Thu Jul 17 09:53:11 UTC 2014

Dear Biopythoneers,

To anyone in Boston last week for BOSC 2014 or its preceding
CodeFest (organised by Brad Chapman) who I missed saying
hello to - sorry.

This email is to bring up one of the things we (me, Bow Arindrarto,
Eric Talevich, and others including Laurent Gautier from rpy2,
Chris Fields from BioPerl, Pjotr Prins from BioRuby/BioGems
and briefly also Brad Chapman) talked about at the CodeFest.

** Breaking up the code base / modular installation **

Currently BioPerl is still undergoing a similar process using
the CPAN infrastructure, but this has proved complex due
to many circular interdependencies which have proved hard
to untangle.

Meanwhile BioRuby has shifted over to their BioGem setup
using the quite mature Ruby Gem packing system, leaving
BioRuby's core as a relative small stable unit of code:
http://biogems.info/

You might enjoy the video of Pjotr giving the BioRuby project
update (sadly there was no BioPerl update talk this year):
http://video.open-bio.org/video/15/bioruby-and-distributed-development

I believe Pjotr is interested in the possibility of expanding the
BioGems website to track BioPerl or Biopython modules in
the future - it was designed with the goal of highlighting the
user contributed modules with links to automated test results
etc.

Biopython has tried to balance conflicting needs with a
minimal install time dependency set (a C compiler and
NumPy under C Python, not available on Jython and PyPy)
and the inclusion of "beta" modules under an experimental
warnings system.

However, we have accumulated a growing number of soft
dependencies imported on use (e.g.

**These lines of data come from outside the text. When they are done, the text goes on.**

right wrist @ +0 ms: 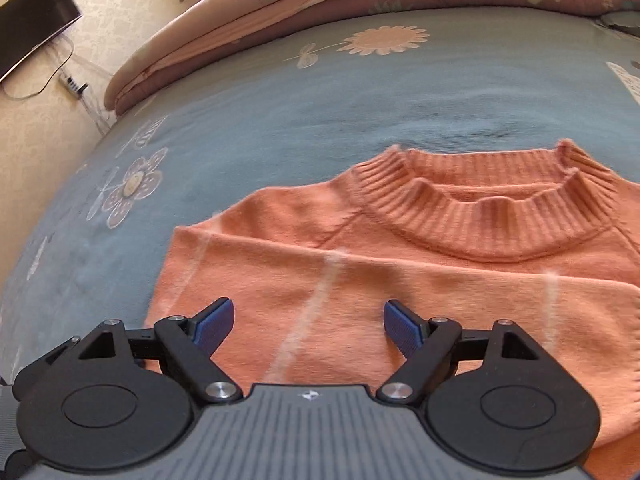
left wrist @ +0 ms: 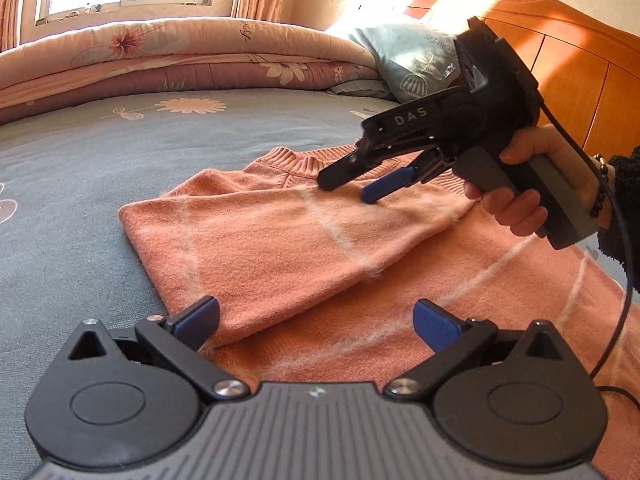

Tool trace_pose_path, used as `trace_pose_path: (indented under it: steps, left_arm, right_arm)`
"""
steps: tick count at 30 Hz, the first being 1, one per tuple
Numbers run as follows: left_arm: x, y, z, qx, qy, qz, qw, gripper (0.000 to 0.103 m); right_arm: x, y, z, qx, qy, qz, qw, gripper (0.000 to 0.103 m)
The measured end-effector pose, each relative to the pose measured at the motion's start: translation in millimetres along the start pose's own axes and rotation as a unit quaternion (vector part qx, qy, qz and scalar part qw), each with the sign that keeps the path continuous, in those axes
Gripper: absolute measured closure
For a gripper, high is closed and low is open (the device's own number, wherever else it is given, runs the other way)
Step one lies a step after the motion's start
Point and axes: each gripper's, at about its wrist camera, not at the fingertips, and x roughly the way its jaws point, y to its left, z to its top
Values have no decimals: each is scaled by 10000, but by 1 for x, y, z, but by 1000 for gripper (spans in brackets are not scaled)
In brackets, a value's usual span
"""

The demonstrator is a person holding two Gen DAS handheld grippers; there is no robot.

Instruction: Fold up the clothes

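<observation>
The left gripper [left wrist: 316, 322] has its jaws spread wide with nothing between them, poised over the near edge of the orange knit sweater [left wrist: 304, 248], where a sleeve is folded across the body. The right gripper [right wrist: 308, 326] also stands wide apart and empty, just above that folded sleeve, below the ribbed collar [right wrist: 488, 216]; the left wrist view shows its fingertips [left wrist: 332, 178] close over the fabric near the neckline, though contact cannot be told. A hand [left wrist: 516, 196] grips its handle. The sweater lies flat on a blue-grey floral bedsheet [right wrist: 280, 112], with a folded pink quilt [left wrist: 168, 60] and a pillow [left wrist: 416, 60] beyond.
</observation>
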Motion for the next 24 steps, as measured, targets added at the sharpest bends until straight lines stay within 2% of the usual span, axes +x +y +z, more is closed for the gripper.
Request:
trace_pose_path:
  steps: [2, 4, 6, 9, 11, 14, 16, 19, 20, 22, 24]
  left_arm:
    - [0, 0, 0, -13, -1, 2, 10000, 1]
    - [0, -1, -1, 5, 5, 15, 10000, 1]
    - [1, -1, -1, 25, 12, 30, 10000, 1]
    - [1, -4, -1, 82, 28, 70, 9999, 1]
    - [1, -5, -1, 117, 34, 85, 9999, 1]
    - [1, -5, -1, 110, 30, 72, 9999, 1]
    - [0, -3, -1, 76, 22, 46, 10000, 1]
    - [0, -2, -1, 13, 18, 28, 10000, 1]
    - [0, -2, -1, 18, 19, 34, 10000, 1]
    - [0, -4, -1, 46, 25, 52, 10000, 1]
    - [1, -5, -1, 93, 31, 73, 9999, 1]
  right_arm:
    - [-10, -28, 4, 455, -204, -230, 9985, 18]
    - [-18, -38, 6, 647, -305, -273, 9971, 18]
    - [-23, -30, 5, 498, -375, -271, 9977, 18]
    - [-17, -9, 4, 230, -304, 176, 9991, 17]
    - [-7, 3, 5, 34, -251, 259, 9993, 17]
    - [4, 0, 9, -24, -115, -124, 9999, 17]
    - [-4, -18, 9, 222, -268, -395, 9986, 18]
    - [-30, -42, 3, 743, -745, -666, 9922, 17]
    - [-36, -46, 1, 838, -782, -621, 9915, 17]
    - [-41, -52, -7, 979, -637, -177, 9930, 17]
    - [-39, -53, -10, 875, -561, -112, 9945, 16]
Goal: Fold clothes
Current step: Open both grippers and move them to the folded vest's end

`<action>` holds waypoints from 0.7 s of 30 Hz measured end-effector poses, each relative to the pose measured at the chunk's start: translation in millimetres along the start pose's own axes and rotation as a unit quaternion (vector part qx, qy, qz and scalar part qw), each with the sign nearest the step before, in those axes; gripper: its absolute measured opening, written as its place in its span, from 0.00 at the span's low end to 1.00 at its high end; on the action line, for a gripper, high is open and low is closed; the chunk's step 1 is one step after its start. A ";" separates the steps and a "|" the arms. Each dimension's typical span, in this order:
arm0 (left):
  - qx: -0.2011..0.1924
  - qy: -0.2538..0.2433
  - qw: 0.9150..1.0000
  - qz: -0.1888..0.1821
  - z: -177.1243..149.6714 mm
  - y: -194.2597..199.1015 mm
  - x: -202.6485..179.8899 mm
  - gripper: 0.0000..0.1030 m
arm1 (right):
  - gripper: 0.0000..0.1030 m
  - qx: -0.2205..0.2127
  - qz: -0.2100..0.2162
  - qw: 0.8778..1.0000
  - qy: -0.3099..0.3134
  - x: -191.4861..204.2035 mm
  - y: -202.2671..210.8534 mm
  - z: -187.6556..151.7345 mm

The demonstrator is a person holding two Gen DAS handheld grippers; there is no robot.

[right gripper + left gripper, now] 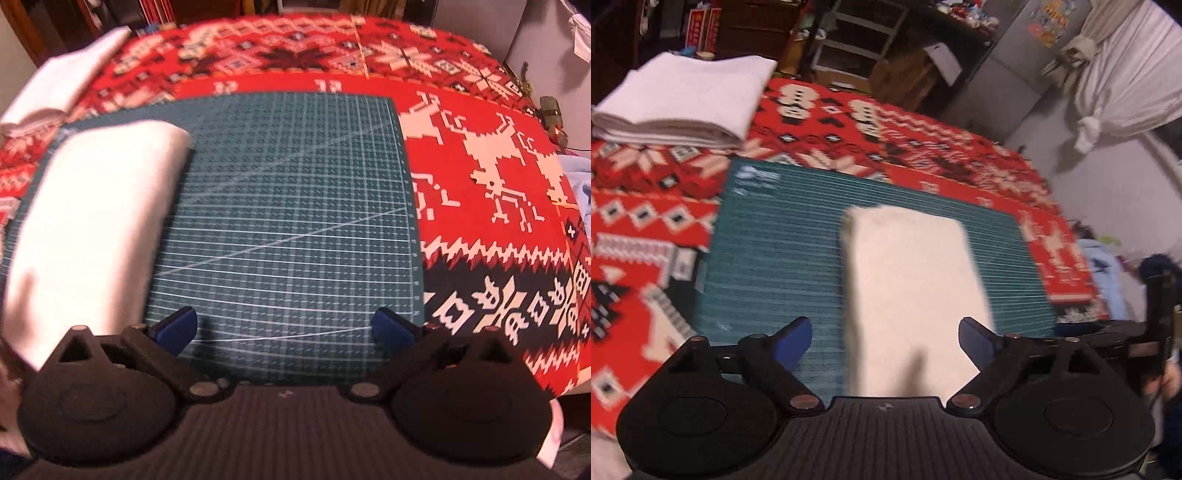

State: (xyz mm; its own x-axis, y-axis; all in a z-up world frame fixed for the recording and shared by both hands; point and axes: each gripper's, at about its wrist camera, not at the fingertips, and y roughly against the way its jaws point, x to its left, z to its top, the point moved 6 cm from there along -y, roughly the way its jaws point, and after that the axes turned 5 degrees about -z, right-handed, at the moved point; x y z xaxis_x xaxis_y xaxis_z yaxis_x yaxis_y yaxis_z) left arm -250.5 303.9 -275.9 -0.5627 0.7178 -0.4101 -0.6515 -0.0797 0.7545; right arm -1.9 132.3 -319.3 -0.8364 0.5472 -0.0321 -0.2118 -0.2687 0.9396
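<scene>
A folded white cloth (912,291) lies on the green cutting mat (775,258), reaching toward me between the fingers of my left gripper (885,338), which stands open above its near end without holding it. In the right wrist view the same white cloth (96,221) lies along the left side of the mat (295,221). My right gripper (285,328) is open over bare mat, to the right of the cloth, with nothing between its blue fingertips.
A stack of folded white towels (683,99) rests on the red patterned tablecloth (646,221) at the far left, also seen as towels (62,85). The tablecloth (498,184) spreads to the right. Shelves, a fridge and a white curtain (1126,81) stand beyond the table.
</scene>
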 end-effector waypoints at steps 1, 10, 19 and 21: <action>0.004 -0.002 1.000 0.010 2.9 -2.1 5.0 0.84 | 1.00 0.006 -0.007 1.000 0.005 -0.6 -3.2 -0.8; 0.025 -0.036 0.998 0.039 29.6 -23.5 7.5 0.83 | 1.00 -0.011 -0.005 0.997 0.073 1.3 -5.5 0.1; 0.042 -0.015 0.999 -0.026 49.2 -40.4 -4.5 0.53 | 0.90 -0.038 0.057 0.996 0.064 3.5 12.5 14.4; 0.049 -0.013 0.998 -0.030 50.7 -45.7 -5.3 0.42 | 0.63 -0.033 0.084 0.995 0.048 7.9 16.4 29.0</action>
State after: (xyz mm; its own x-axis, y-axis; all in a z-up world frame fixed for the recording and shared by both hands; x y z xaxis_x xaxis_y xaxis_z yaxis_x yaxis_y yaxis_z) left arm -192.0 338.8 -282.2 -0.5100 0.7366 -0.4442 -0.6302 0.0314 0.7758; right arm 2.7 155.2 -294.2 -0.9069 0.4123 0.0871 -0.0959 -0.4031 0.9101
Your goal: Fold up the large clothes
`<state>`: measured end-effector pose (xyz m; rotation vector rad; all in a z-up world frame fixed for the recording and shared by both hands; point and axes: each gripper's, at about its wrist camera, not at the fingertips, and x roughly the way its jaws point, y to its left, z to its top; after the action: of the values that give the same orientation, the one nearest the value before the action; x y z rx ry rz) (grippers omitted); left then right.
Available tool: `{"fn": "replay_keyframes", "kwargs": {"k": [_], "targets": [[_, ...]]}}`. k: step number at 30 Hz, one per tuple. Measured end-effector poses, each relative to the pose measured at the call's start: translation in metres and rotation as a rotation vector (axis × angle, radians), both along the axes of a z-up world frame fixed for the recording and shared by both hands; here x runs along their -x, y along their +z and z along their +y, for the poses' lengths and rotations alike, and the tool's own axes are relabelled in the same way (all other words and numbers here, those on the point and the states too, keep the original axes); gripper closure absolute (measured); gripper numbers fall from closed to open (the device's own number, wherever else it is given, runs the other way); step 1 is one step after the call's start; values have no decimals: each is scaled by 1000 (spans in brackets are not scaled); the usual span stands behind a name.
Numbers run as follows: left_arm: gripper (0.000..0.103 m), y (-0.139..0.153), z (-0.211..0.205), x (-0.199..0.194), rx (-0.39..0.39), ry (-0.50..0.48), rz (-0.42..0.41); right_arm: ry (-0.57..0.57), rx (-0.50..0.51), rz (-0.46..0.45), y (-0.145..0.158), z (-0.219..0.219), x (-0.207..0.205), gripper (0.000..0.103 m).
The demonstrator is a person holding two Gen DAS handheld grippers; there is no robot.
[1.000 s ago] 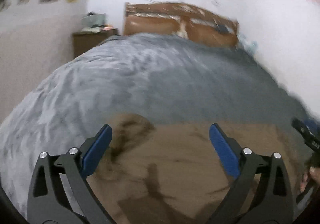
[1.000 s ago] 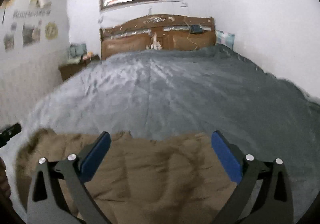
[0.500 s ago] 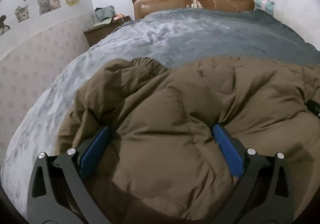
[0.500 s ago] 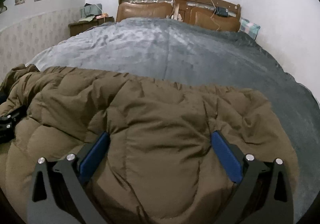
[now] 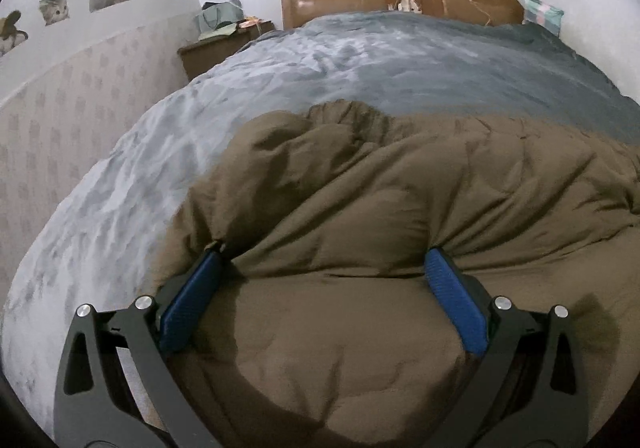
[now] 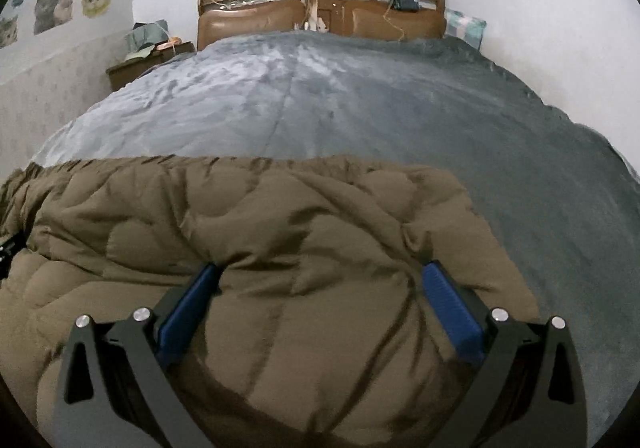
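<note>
Both tools, the left tool (image 5: 322, 262) and right tool (image 6: 320, 274), are sitting spread wide around the puffy brown quilted coat (image 5: 400, 208). Nothing is pinching it, so the thick, slippery cloth could be slipping out and bunching on the grey bed blanket (image 6: 340, 96).

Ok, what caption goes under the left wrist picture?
Left gripper wide open, pressed into a puffy brown coat on a grey bed.

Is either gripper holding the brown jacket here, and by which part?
Neither clamps it. Both the left gripper and right gripper are wide open, pressed into the brown padded jacket.
</note>
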<state>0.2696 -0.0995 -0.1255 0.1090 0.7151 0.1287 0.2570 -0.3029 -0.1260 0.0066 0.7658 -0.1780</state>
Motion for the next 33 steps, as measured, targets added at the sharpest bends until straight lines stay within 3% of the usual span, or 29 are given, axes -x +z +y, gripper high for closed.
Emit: {"fn": "replay_keyframes", "kwargs": {"k": [5, 9, 15, 19, 22, 26, 30, 33], "targets": [[3, -1, 13, 0, 4, 23, 3, -15, 49, 1, 4, -2, 4, 2], [3, 2, 26, 5, 51, 30, 10, -42, 57, 16, 10, -8, 10, 2], [3, 34, 39, 45, 60, 19, -69, -37, -99, -4, 45, -27, 46, 2], [3, 58, 51, 77, 155, 27, -83, -85, -164, -39, 65, -47, 76, 2], [3, 70, 50, 109, 201, -2, -108, -126, -206, -31, 62, -58, 104, 2], [3, 62, 39, 150, 131, -79, -104, -106, -234, 17, 52, -57, 136, 2], [3, 46, 35, 175, 24, -127, -50, -56, -225, 43, 48, -55, 166, 2], [3, 41, 50, 186, 90, -111, 1, -63, -240, 58, 43, -63, 182, 2]]}}
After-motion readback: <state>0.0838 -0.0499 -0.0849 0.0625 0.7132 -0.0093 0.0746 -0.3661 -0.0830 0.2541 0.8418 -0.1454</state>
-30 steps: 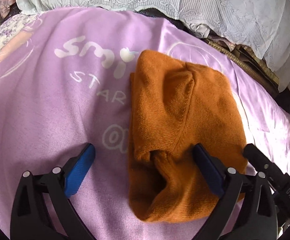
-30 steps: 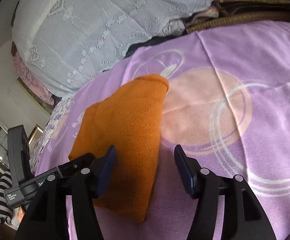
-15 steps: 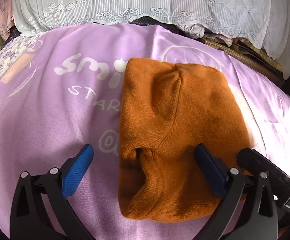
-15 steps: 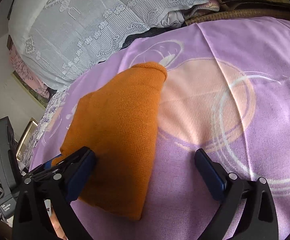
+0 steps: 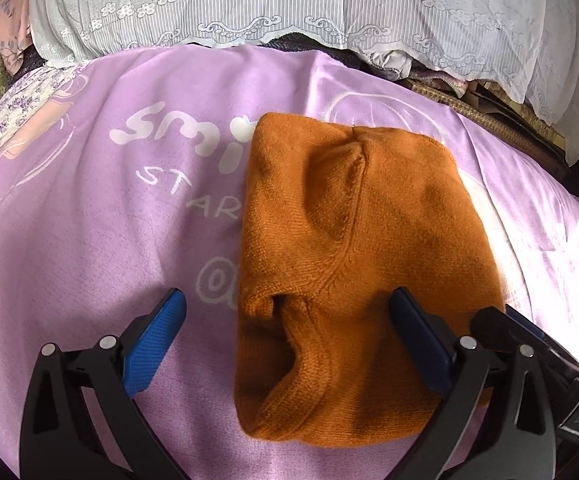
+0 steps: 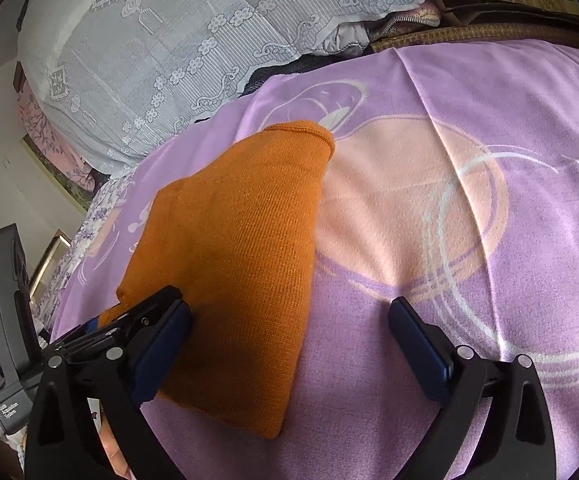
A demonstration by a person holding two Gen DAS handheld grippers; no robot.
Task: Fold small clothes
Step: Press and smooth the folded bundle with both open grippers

ReportLab, matplotlib,
SciPy, ...) which for many platforms (e.g. Linux) it would be
nice to have installable automatically (even if this is harder
on Windows).

During the CodeFest, Bow was able to try out a couple of
experiments using the Test Python Package Index (test PyPI,
https://wiki.python.org/moin/TestPyPI ) for a potential division
of the Biopython "monolith" into a set of inter-dependent
modules.

i.e. A proof-of-principle shared namespace is feasible within
the PyPI system.

(Bow was also trying alternative namespaces, and while
that and a version bump might be appropriate if we go this
route, we could equally stick with the Bio.* namespace for
now.)

The state of Python packaging and best practises remains
a little murky, with competing efforts serving different design
goals. This has put me off attempting to breakup the Biopython
codebase before. However, with Python 3.4 it seems PIP is
going to be the future standard we should target?:
https://docs.python.org/3.4/installing/index.html

Note that there is some precedent in how some Linux distributions
package Biopython now - e.g. Debian splits off our BioSQL
wrappers from the main Bio.* modules. That would be one
natural split I would expect to see as a unit under these
proposals (Biopython's BioSQL module as a separate unit).

Note that for any modularisation plan I would want us to
continue to have a "standard set" of module equivalent to
the current Biopython which can easily be installed in one go,
especially under Windows where a single Windows Installer
is highly desirable.

GitHub is perhaps not the best place for an open debate, so
let's try to continue this discussion here on the mailing list.

Have a read of https://github.com/biopython/biopython/issues/349
and then post back here please.

Let's be clear this will be a lot of work, but on the other hand
the status quo is causing some people frustration.

Thanks,

Peter